Last week, the Supreme Court ruled that the Insolvency and Bankruptcy Code (IBC) will override Income Tax Department’s claims.
In Pr Commissioner of Income Tax vs Monnet Ispat and Energy, the apex court ruled that the moratorium under Section 14 of IBC, 2016, will also apply to appeals being made by the I-T Department against the orders of the Income Tax Appellate Tribunal (ITAT), in respect of the tax liability of a debtor under the corporate insolvency resolution process (CIRP).
By doing so, the apex court has upheld the earlier decision of the Delhi High Court.
The Delhi court had additionally noted that the moratorium continues till the completion of CIRP or until the National Company Law Tribunal (NCLT) approves the resolution plan or passes an order for liquidation of the debtor, whichever is earlier.
In insolvency, there is a dilemma between preserving the insolvent debtor’s business and protecting the rights of creditors. The law and the judiciary shall ensure that the protection of the debtor shall be balanced against the rights of the creditors, and vice-versa .

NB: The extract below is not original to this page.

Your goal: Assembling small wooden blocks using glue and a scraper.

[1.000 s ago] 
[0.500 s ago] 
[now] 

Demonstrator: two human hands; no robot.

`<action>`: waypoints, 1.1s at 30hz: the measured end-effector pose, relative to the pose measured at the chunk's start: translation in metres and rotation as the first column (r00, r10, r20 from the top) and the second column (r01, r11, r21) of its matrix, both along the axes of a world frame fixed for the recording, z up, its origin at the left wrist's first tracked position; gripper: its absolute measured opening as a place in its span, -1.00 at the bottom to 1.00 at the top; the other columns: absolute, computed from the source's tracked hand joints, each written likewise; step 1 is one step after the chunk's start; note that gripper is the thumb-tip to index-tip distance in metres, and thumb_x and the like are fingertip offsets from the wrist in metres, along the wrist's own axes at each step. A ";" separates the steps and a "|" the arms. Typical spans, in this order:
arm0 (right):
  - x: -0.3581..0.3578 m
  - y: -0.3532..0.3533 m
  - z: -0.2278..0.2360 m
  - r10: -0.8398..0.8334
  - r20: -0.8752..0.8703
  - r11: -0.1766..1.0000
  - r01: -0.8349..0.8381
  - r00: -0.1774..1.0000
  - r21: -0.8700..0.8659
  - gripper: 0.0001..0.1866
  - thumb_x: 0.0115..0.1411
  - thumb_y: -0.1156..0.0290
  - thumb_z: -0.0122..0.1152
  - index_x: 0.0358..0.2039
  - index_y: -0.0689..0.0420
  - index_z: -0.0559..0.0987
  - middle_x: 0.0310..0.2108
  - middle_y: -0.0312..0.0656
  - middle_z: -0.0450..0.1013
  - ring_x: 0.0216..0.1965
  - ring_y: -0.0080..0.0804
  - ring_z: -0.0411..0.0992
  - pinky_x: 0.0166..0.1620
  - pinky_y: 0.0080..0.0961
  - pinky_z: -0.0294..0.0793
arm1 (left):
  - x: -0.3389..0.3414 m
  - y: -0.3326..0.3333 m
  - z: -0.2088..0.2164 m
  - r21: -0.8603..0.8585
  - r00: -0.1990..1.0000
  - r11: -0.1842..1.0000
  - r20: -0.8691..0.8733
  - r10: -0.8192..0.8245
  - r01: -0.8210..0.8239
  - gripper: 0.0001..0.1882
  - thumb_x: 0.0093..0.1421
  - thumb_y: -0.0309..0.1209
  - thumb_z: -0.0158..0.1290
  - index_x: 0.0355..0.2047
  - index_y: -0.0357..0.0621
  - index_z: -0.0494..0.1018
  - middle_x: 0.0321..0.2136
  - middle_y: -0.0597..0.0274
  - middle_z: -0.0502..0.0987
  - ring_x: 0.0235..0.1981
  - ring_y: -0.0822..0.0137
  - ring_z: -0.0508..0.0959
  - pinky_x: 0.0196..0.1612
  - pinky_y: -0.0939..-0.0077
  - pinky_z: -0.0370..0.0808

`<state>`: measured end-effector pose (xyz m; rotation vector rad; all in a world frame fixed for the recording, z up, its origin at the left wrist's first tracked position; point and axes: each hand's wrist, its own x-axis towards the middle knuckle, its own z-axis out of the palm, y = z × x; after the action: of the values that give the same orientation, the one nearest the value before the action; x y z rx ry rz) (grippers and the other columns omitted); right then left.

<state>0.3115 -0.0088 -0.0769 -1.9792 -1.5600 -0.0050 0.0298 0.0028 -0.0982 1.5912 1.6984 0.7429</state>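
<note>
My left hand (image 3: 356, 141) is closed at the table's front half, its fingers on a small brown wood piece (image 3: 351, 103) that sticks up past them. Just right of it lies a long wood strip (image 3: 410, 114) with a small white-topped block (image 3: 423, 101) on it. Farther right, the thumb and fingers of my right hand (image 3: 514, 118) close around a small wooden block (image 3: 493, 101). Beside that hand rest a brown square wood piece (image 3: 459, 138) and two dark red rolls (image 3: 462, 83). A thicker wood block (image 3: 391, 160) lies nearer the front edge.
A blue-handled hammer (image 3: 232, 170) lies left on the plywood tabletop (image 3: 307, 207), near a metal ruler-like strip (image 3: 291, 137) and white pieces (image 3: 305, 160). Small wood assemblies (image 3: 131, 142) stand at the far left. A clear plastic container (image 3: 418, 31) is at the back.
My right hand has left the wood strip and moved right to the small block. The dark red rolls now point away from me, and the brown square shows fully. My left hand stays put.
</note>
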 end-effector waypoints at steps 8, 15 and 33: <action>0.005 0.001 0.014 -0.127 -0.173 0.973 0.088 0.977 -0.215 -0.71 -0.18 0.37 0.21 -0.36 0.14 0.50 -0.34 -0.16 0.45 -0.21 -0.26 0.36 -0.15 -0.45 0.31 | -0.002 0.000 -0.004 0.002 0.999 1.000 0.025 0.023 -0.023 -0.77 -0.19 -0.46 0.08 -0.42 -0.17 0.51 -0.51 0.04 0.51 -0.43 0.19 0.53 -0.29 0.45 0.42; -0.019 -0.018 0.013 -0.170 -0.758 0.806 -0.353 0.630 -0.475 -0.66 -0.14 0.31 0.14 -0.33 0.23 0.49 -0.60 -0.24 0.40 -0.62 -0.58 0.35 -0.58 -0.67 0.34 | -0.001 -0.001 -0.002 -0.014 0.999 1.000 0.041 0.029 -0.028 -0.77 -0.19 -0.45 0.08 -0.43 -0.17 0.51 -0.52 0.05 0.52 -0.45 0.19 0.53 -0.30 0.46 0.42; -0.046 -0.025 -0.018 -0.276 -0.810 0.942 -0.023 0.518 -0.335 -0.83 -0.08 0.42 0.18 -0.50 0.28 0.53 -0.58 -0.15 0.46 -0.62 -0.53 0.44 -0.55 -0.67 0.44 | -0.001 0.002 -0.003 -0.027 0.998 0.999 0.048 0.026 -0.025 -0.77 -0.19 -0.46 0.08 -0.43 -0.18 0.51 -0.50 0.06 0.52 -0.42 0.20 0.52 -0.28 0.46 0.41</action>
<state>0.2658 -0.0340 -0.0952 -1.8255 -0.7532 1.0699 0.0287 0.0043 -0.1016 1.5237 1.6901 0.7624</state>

It may be noted that there is a natural difference between assessment and recovery proceedings. There may be a scenario where the tax authority might be left with no opportunity to ‘revive’ the appeals.
Assessment vs recovery
Income-tax liability is first determined by the assessing officer. The appellate machinery consists of commissioners, ITATs, High Courts and then the Supreme Court. Appeal to the High Courts and the apex court can be made only where the case involves questions of law.
Whether such appeals are restrained by Section 14 of the IBC, depends on the sweep of the moratorium under Section 14 and the nature of the appellate proceedings and whether, as such, these proceedings come within the ambit of Section 14.
The moratorium is intended to restrain proceedings which are in the nature of debt-recovery, and cannot be merely extended to assessment proceedings which have no adverse impact on the assets of the debtor during CIRP.
The Delhi High Court itself, in Power Grid Corporation of India vs Jyoti Structures, ruled that the moratorium provisions would apply to “debt-recovery actions” against the corporate debtor.
The assessment proceedings are only aimed at giving finality to the assessment, which, per se , is a preliminary step, and may or may not lead to a recovery against the debtor, which is what IBC actually bars.
Once the assessment proceedings conclude, the determined tax liability shall stand, subject to the resolution plan under IBC. It is obvious that unless there is an assessment, a creditor’s right to file a claim cannot be served. The tax authorities can only become a creditor when the assessment is made, and not before.
As such, where the assessment itself is in dispute, there is no impending recovery against the debtor. Even disputed claims are to be considered in the resolution plan.
A widely known provision comparable to Section 14 of IBC was Section 22 of the Sick Industrial Companies Act (SICA), where the courts have held that the provision would not extend to proceedings not eroding into the assets or paid-up capital of the company.
‘Revival’, a misnomer?
The moratorium remains operational until the expiry of the CIRP period or until NCLT passes an order approving a resolution plan or an order for liquidation, whichever is earlier. While the Delhi High Court gave liberty to revive the appeals, subject to further orders of NCLT, it is doubtful whether the liberty can be exercised at all.
During CIRP, the resolution plan, if drawn up, may not consider the tax liability at all, which was the subject matter of the purported appeal, being decided by ITAT. Given this, an interesting question which would arise is whether the tax authorities can proceed to make an appeal against the acquirer coming under the resolution plan.
Alternatively, if the debtor goes into liquidation, the moratorium would still continue under Section 33. As such, it would not be possible to revive the appeals.
The stand taken by the judiciary might lead to a permanent prohibition on the tax authorities to make the appeals.
While the spirit of Section 14 has to be protected in all conditions, it should not serve as a dead end to creditors seeking remedy for determination of their dues.
The writer is Senior Associate, Vinod Kothari and Company.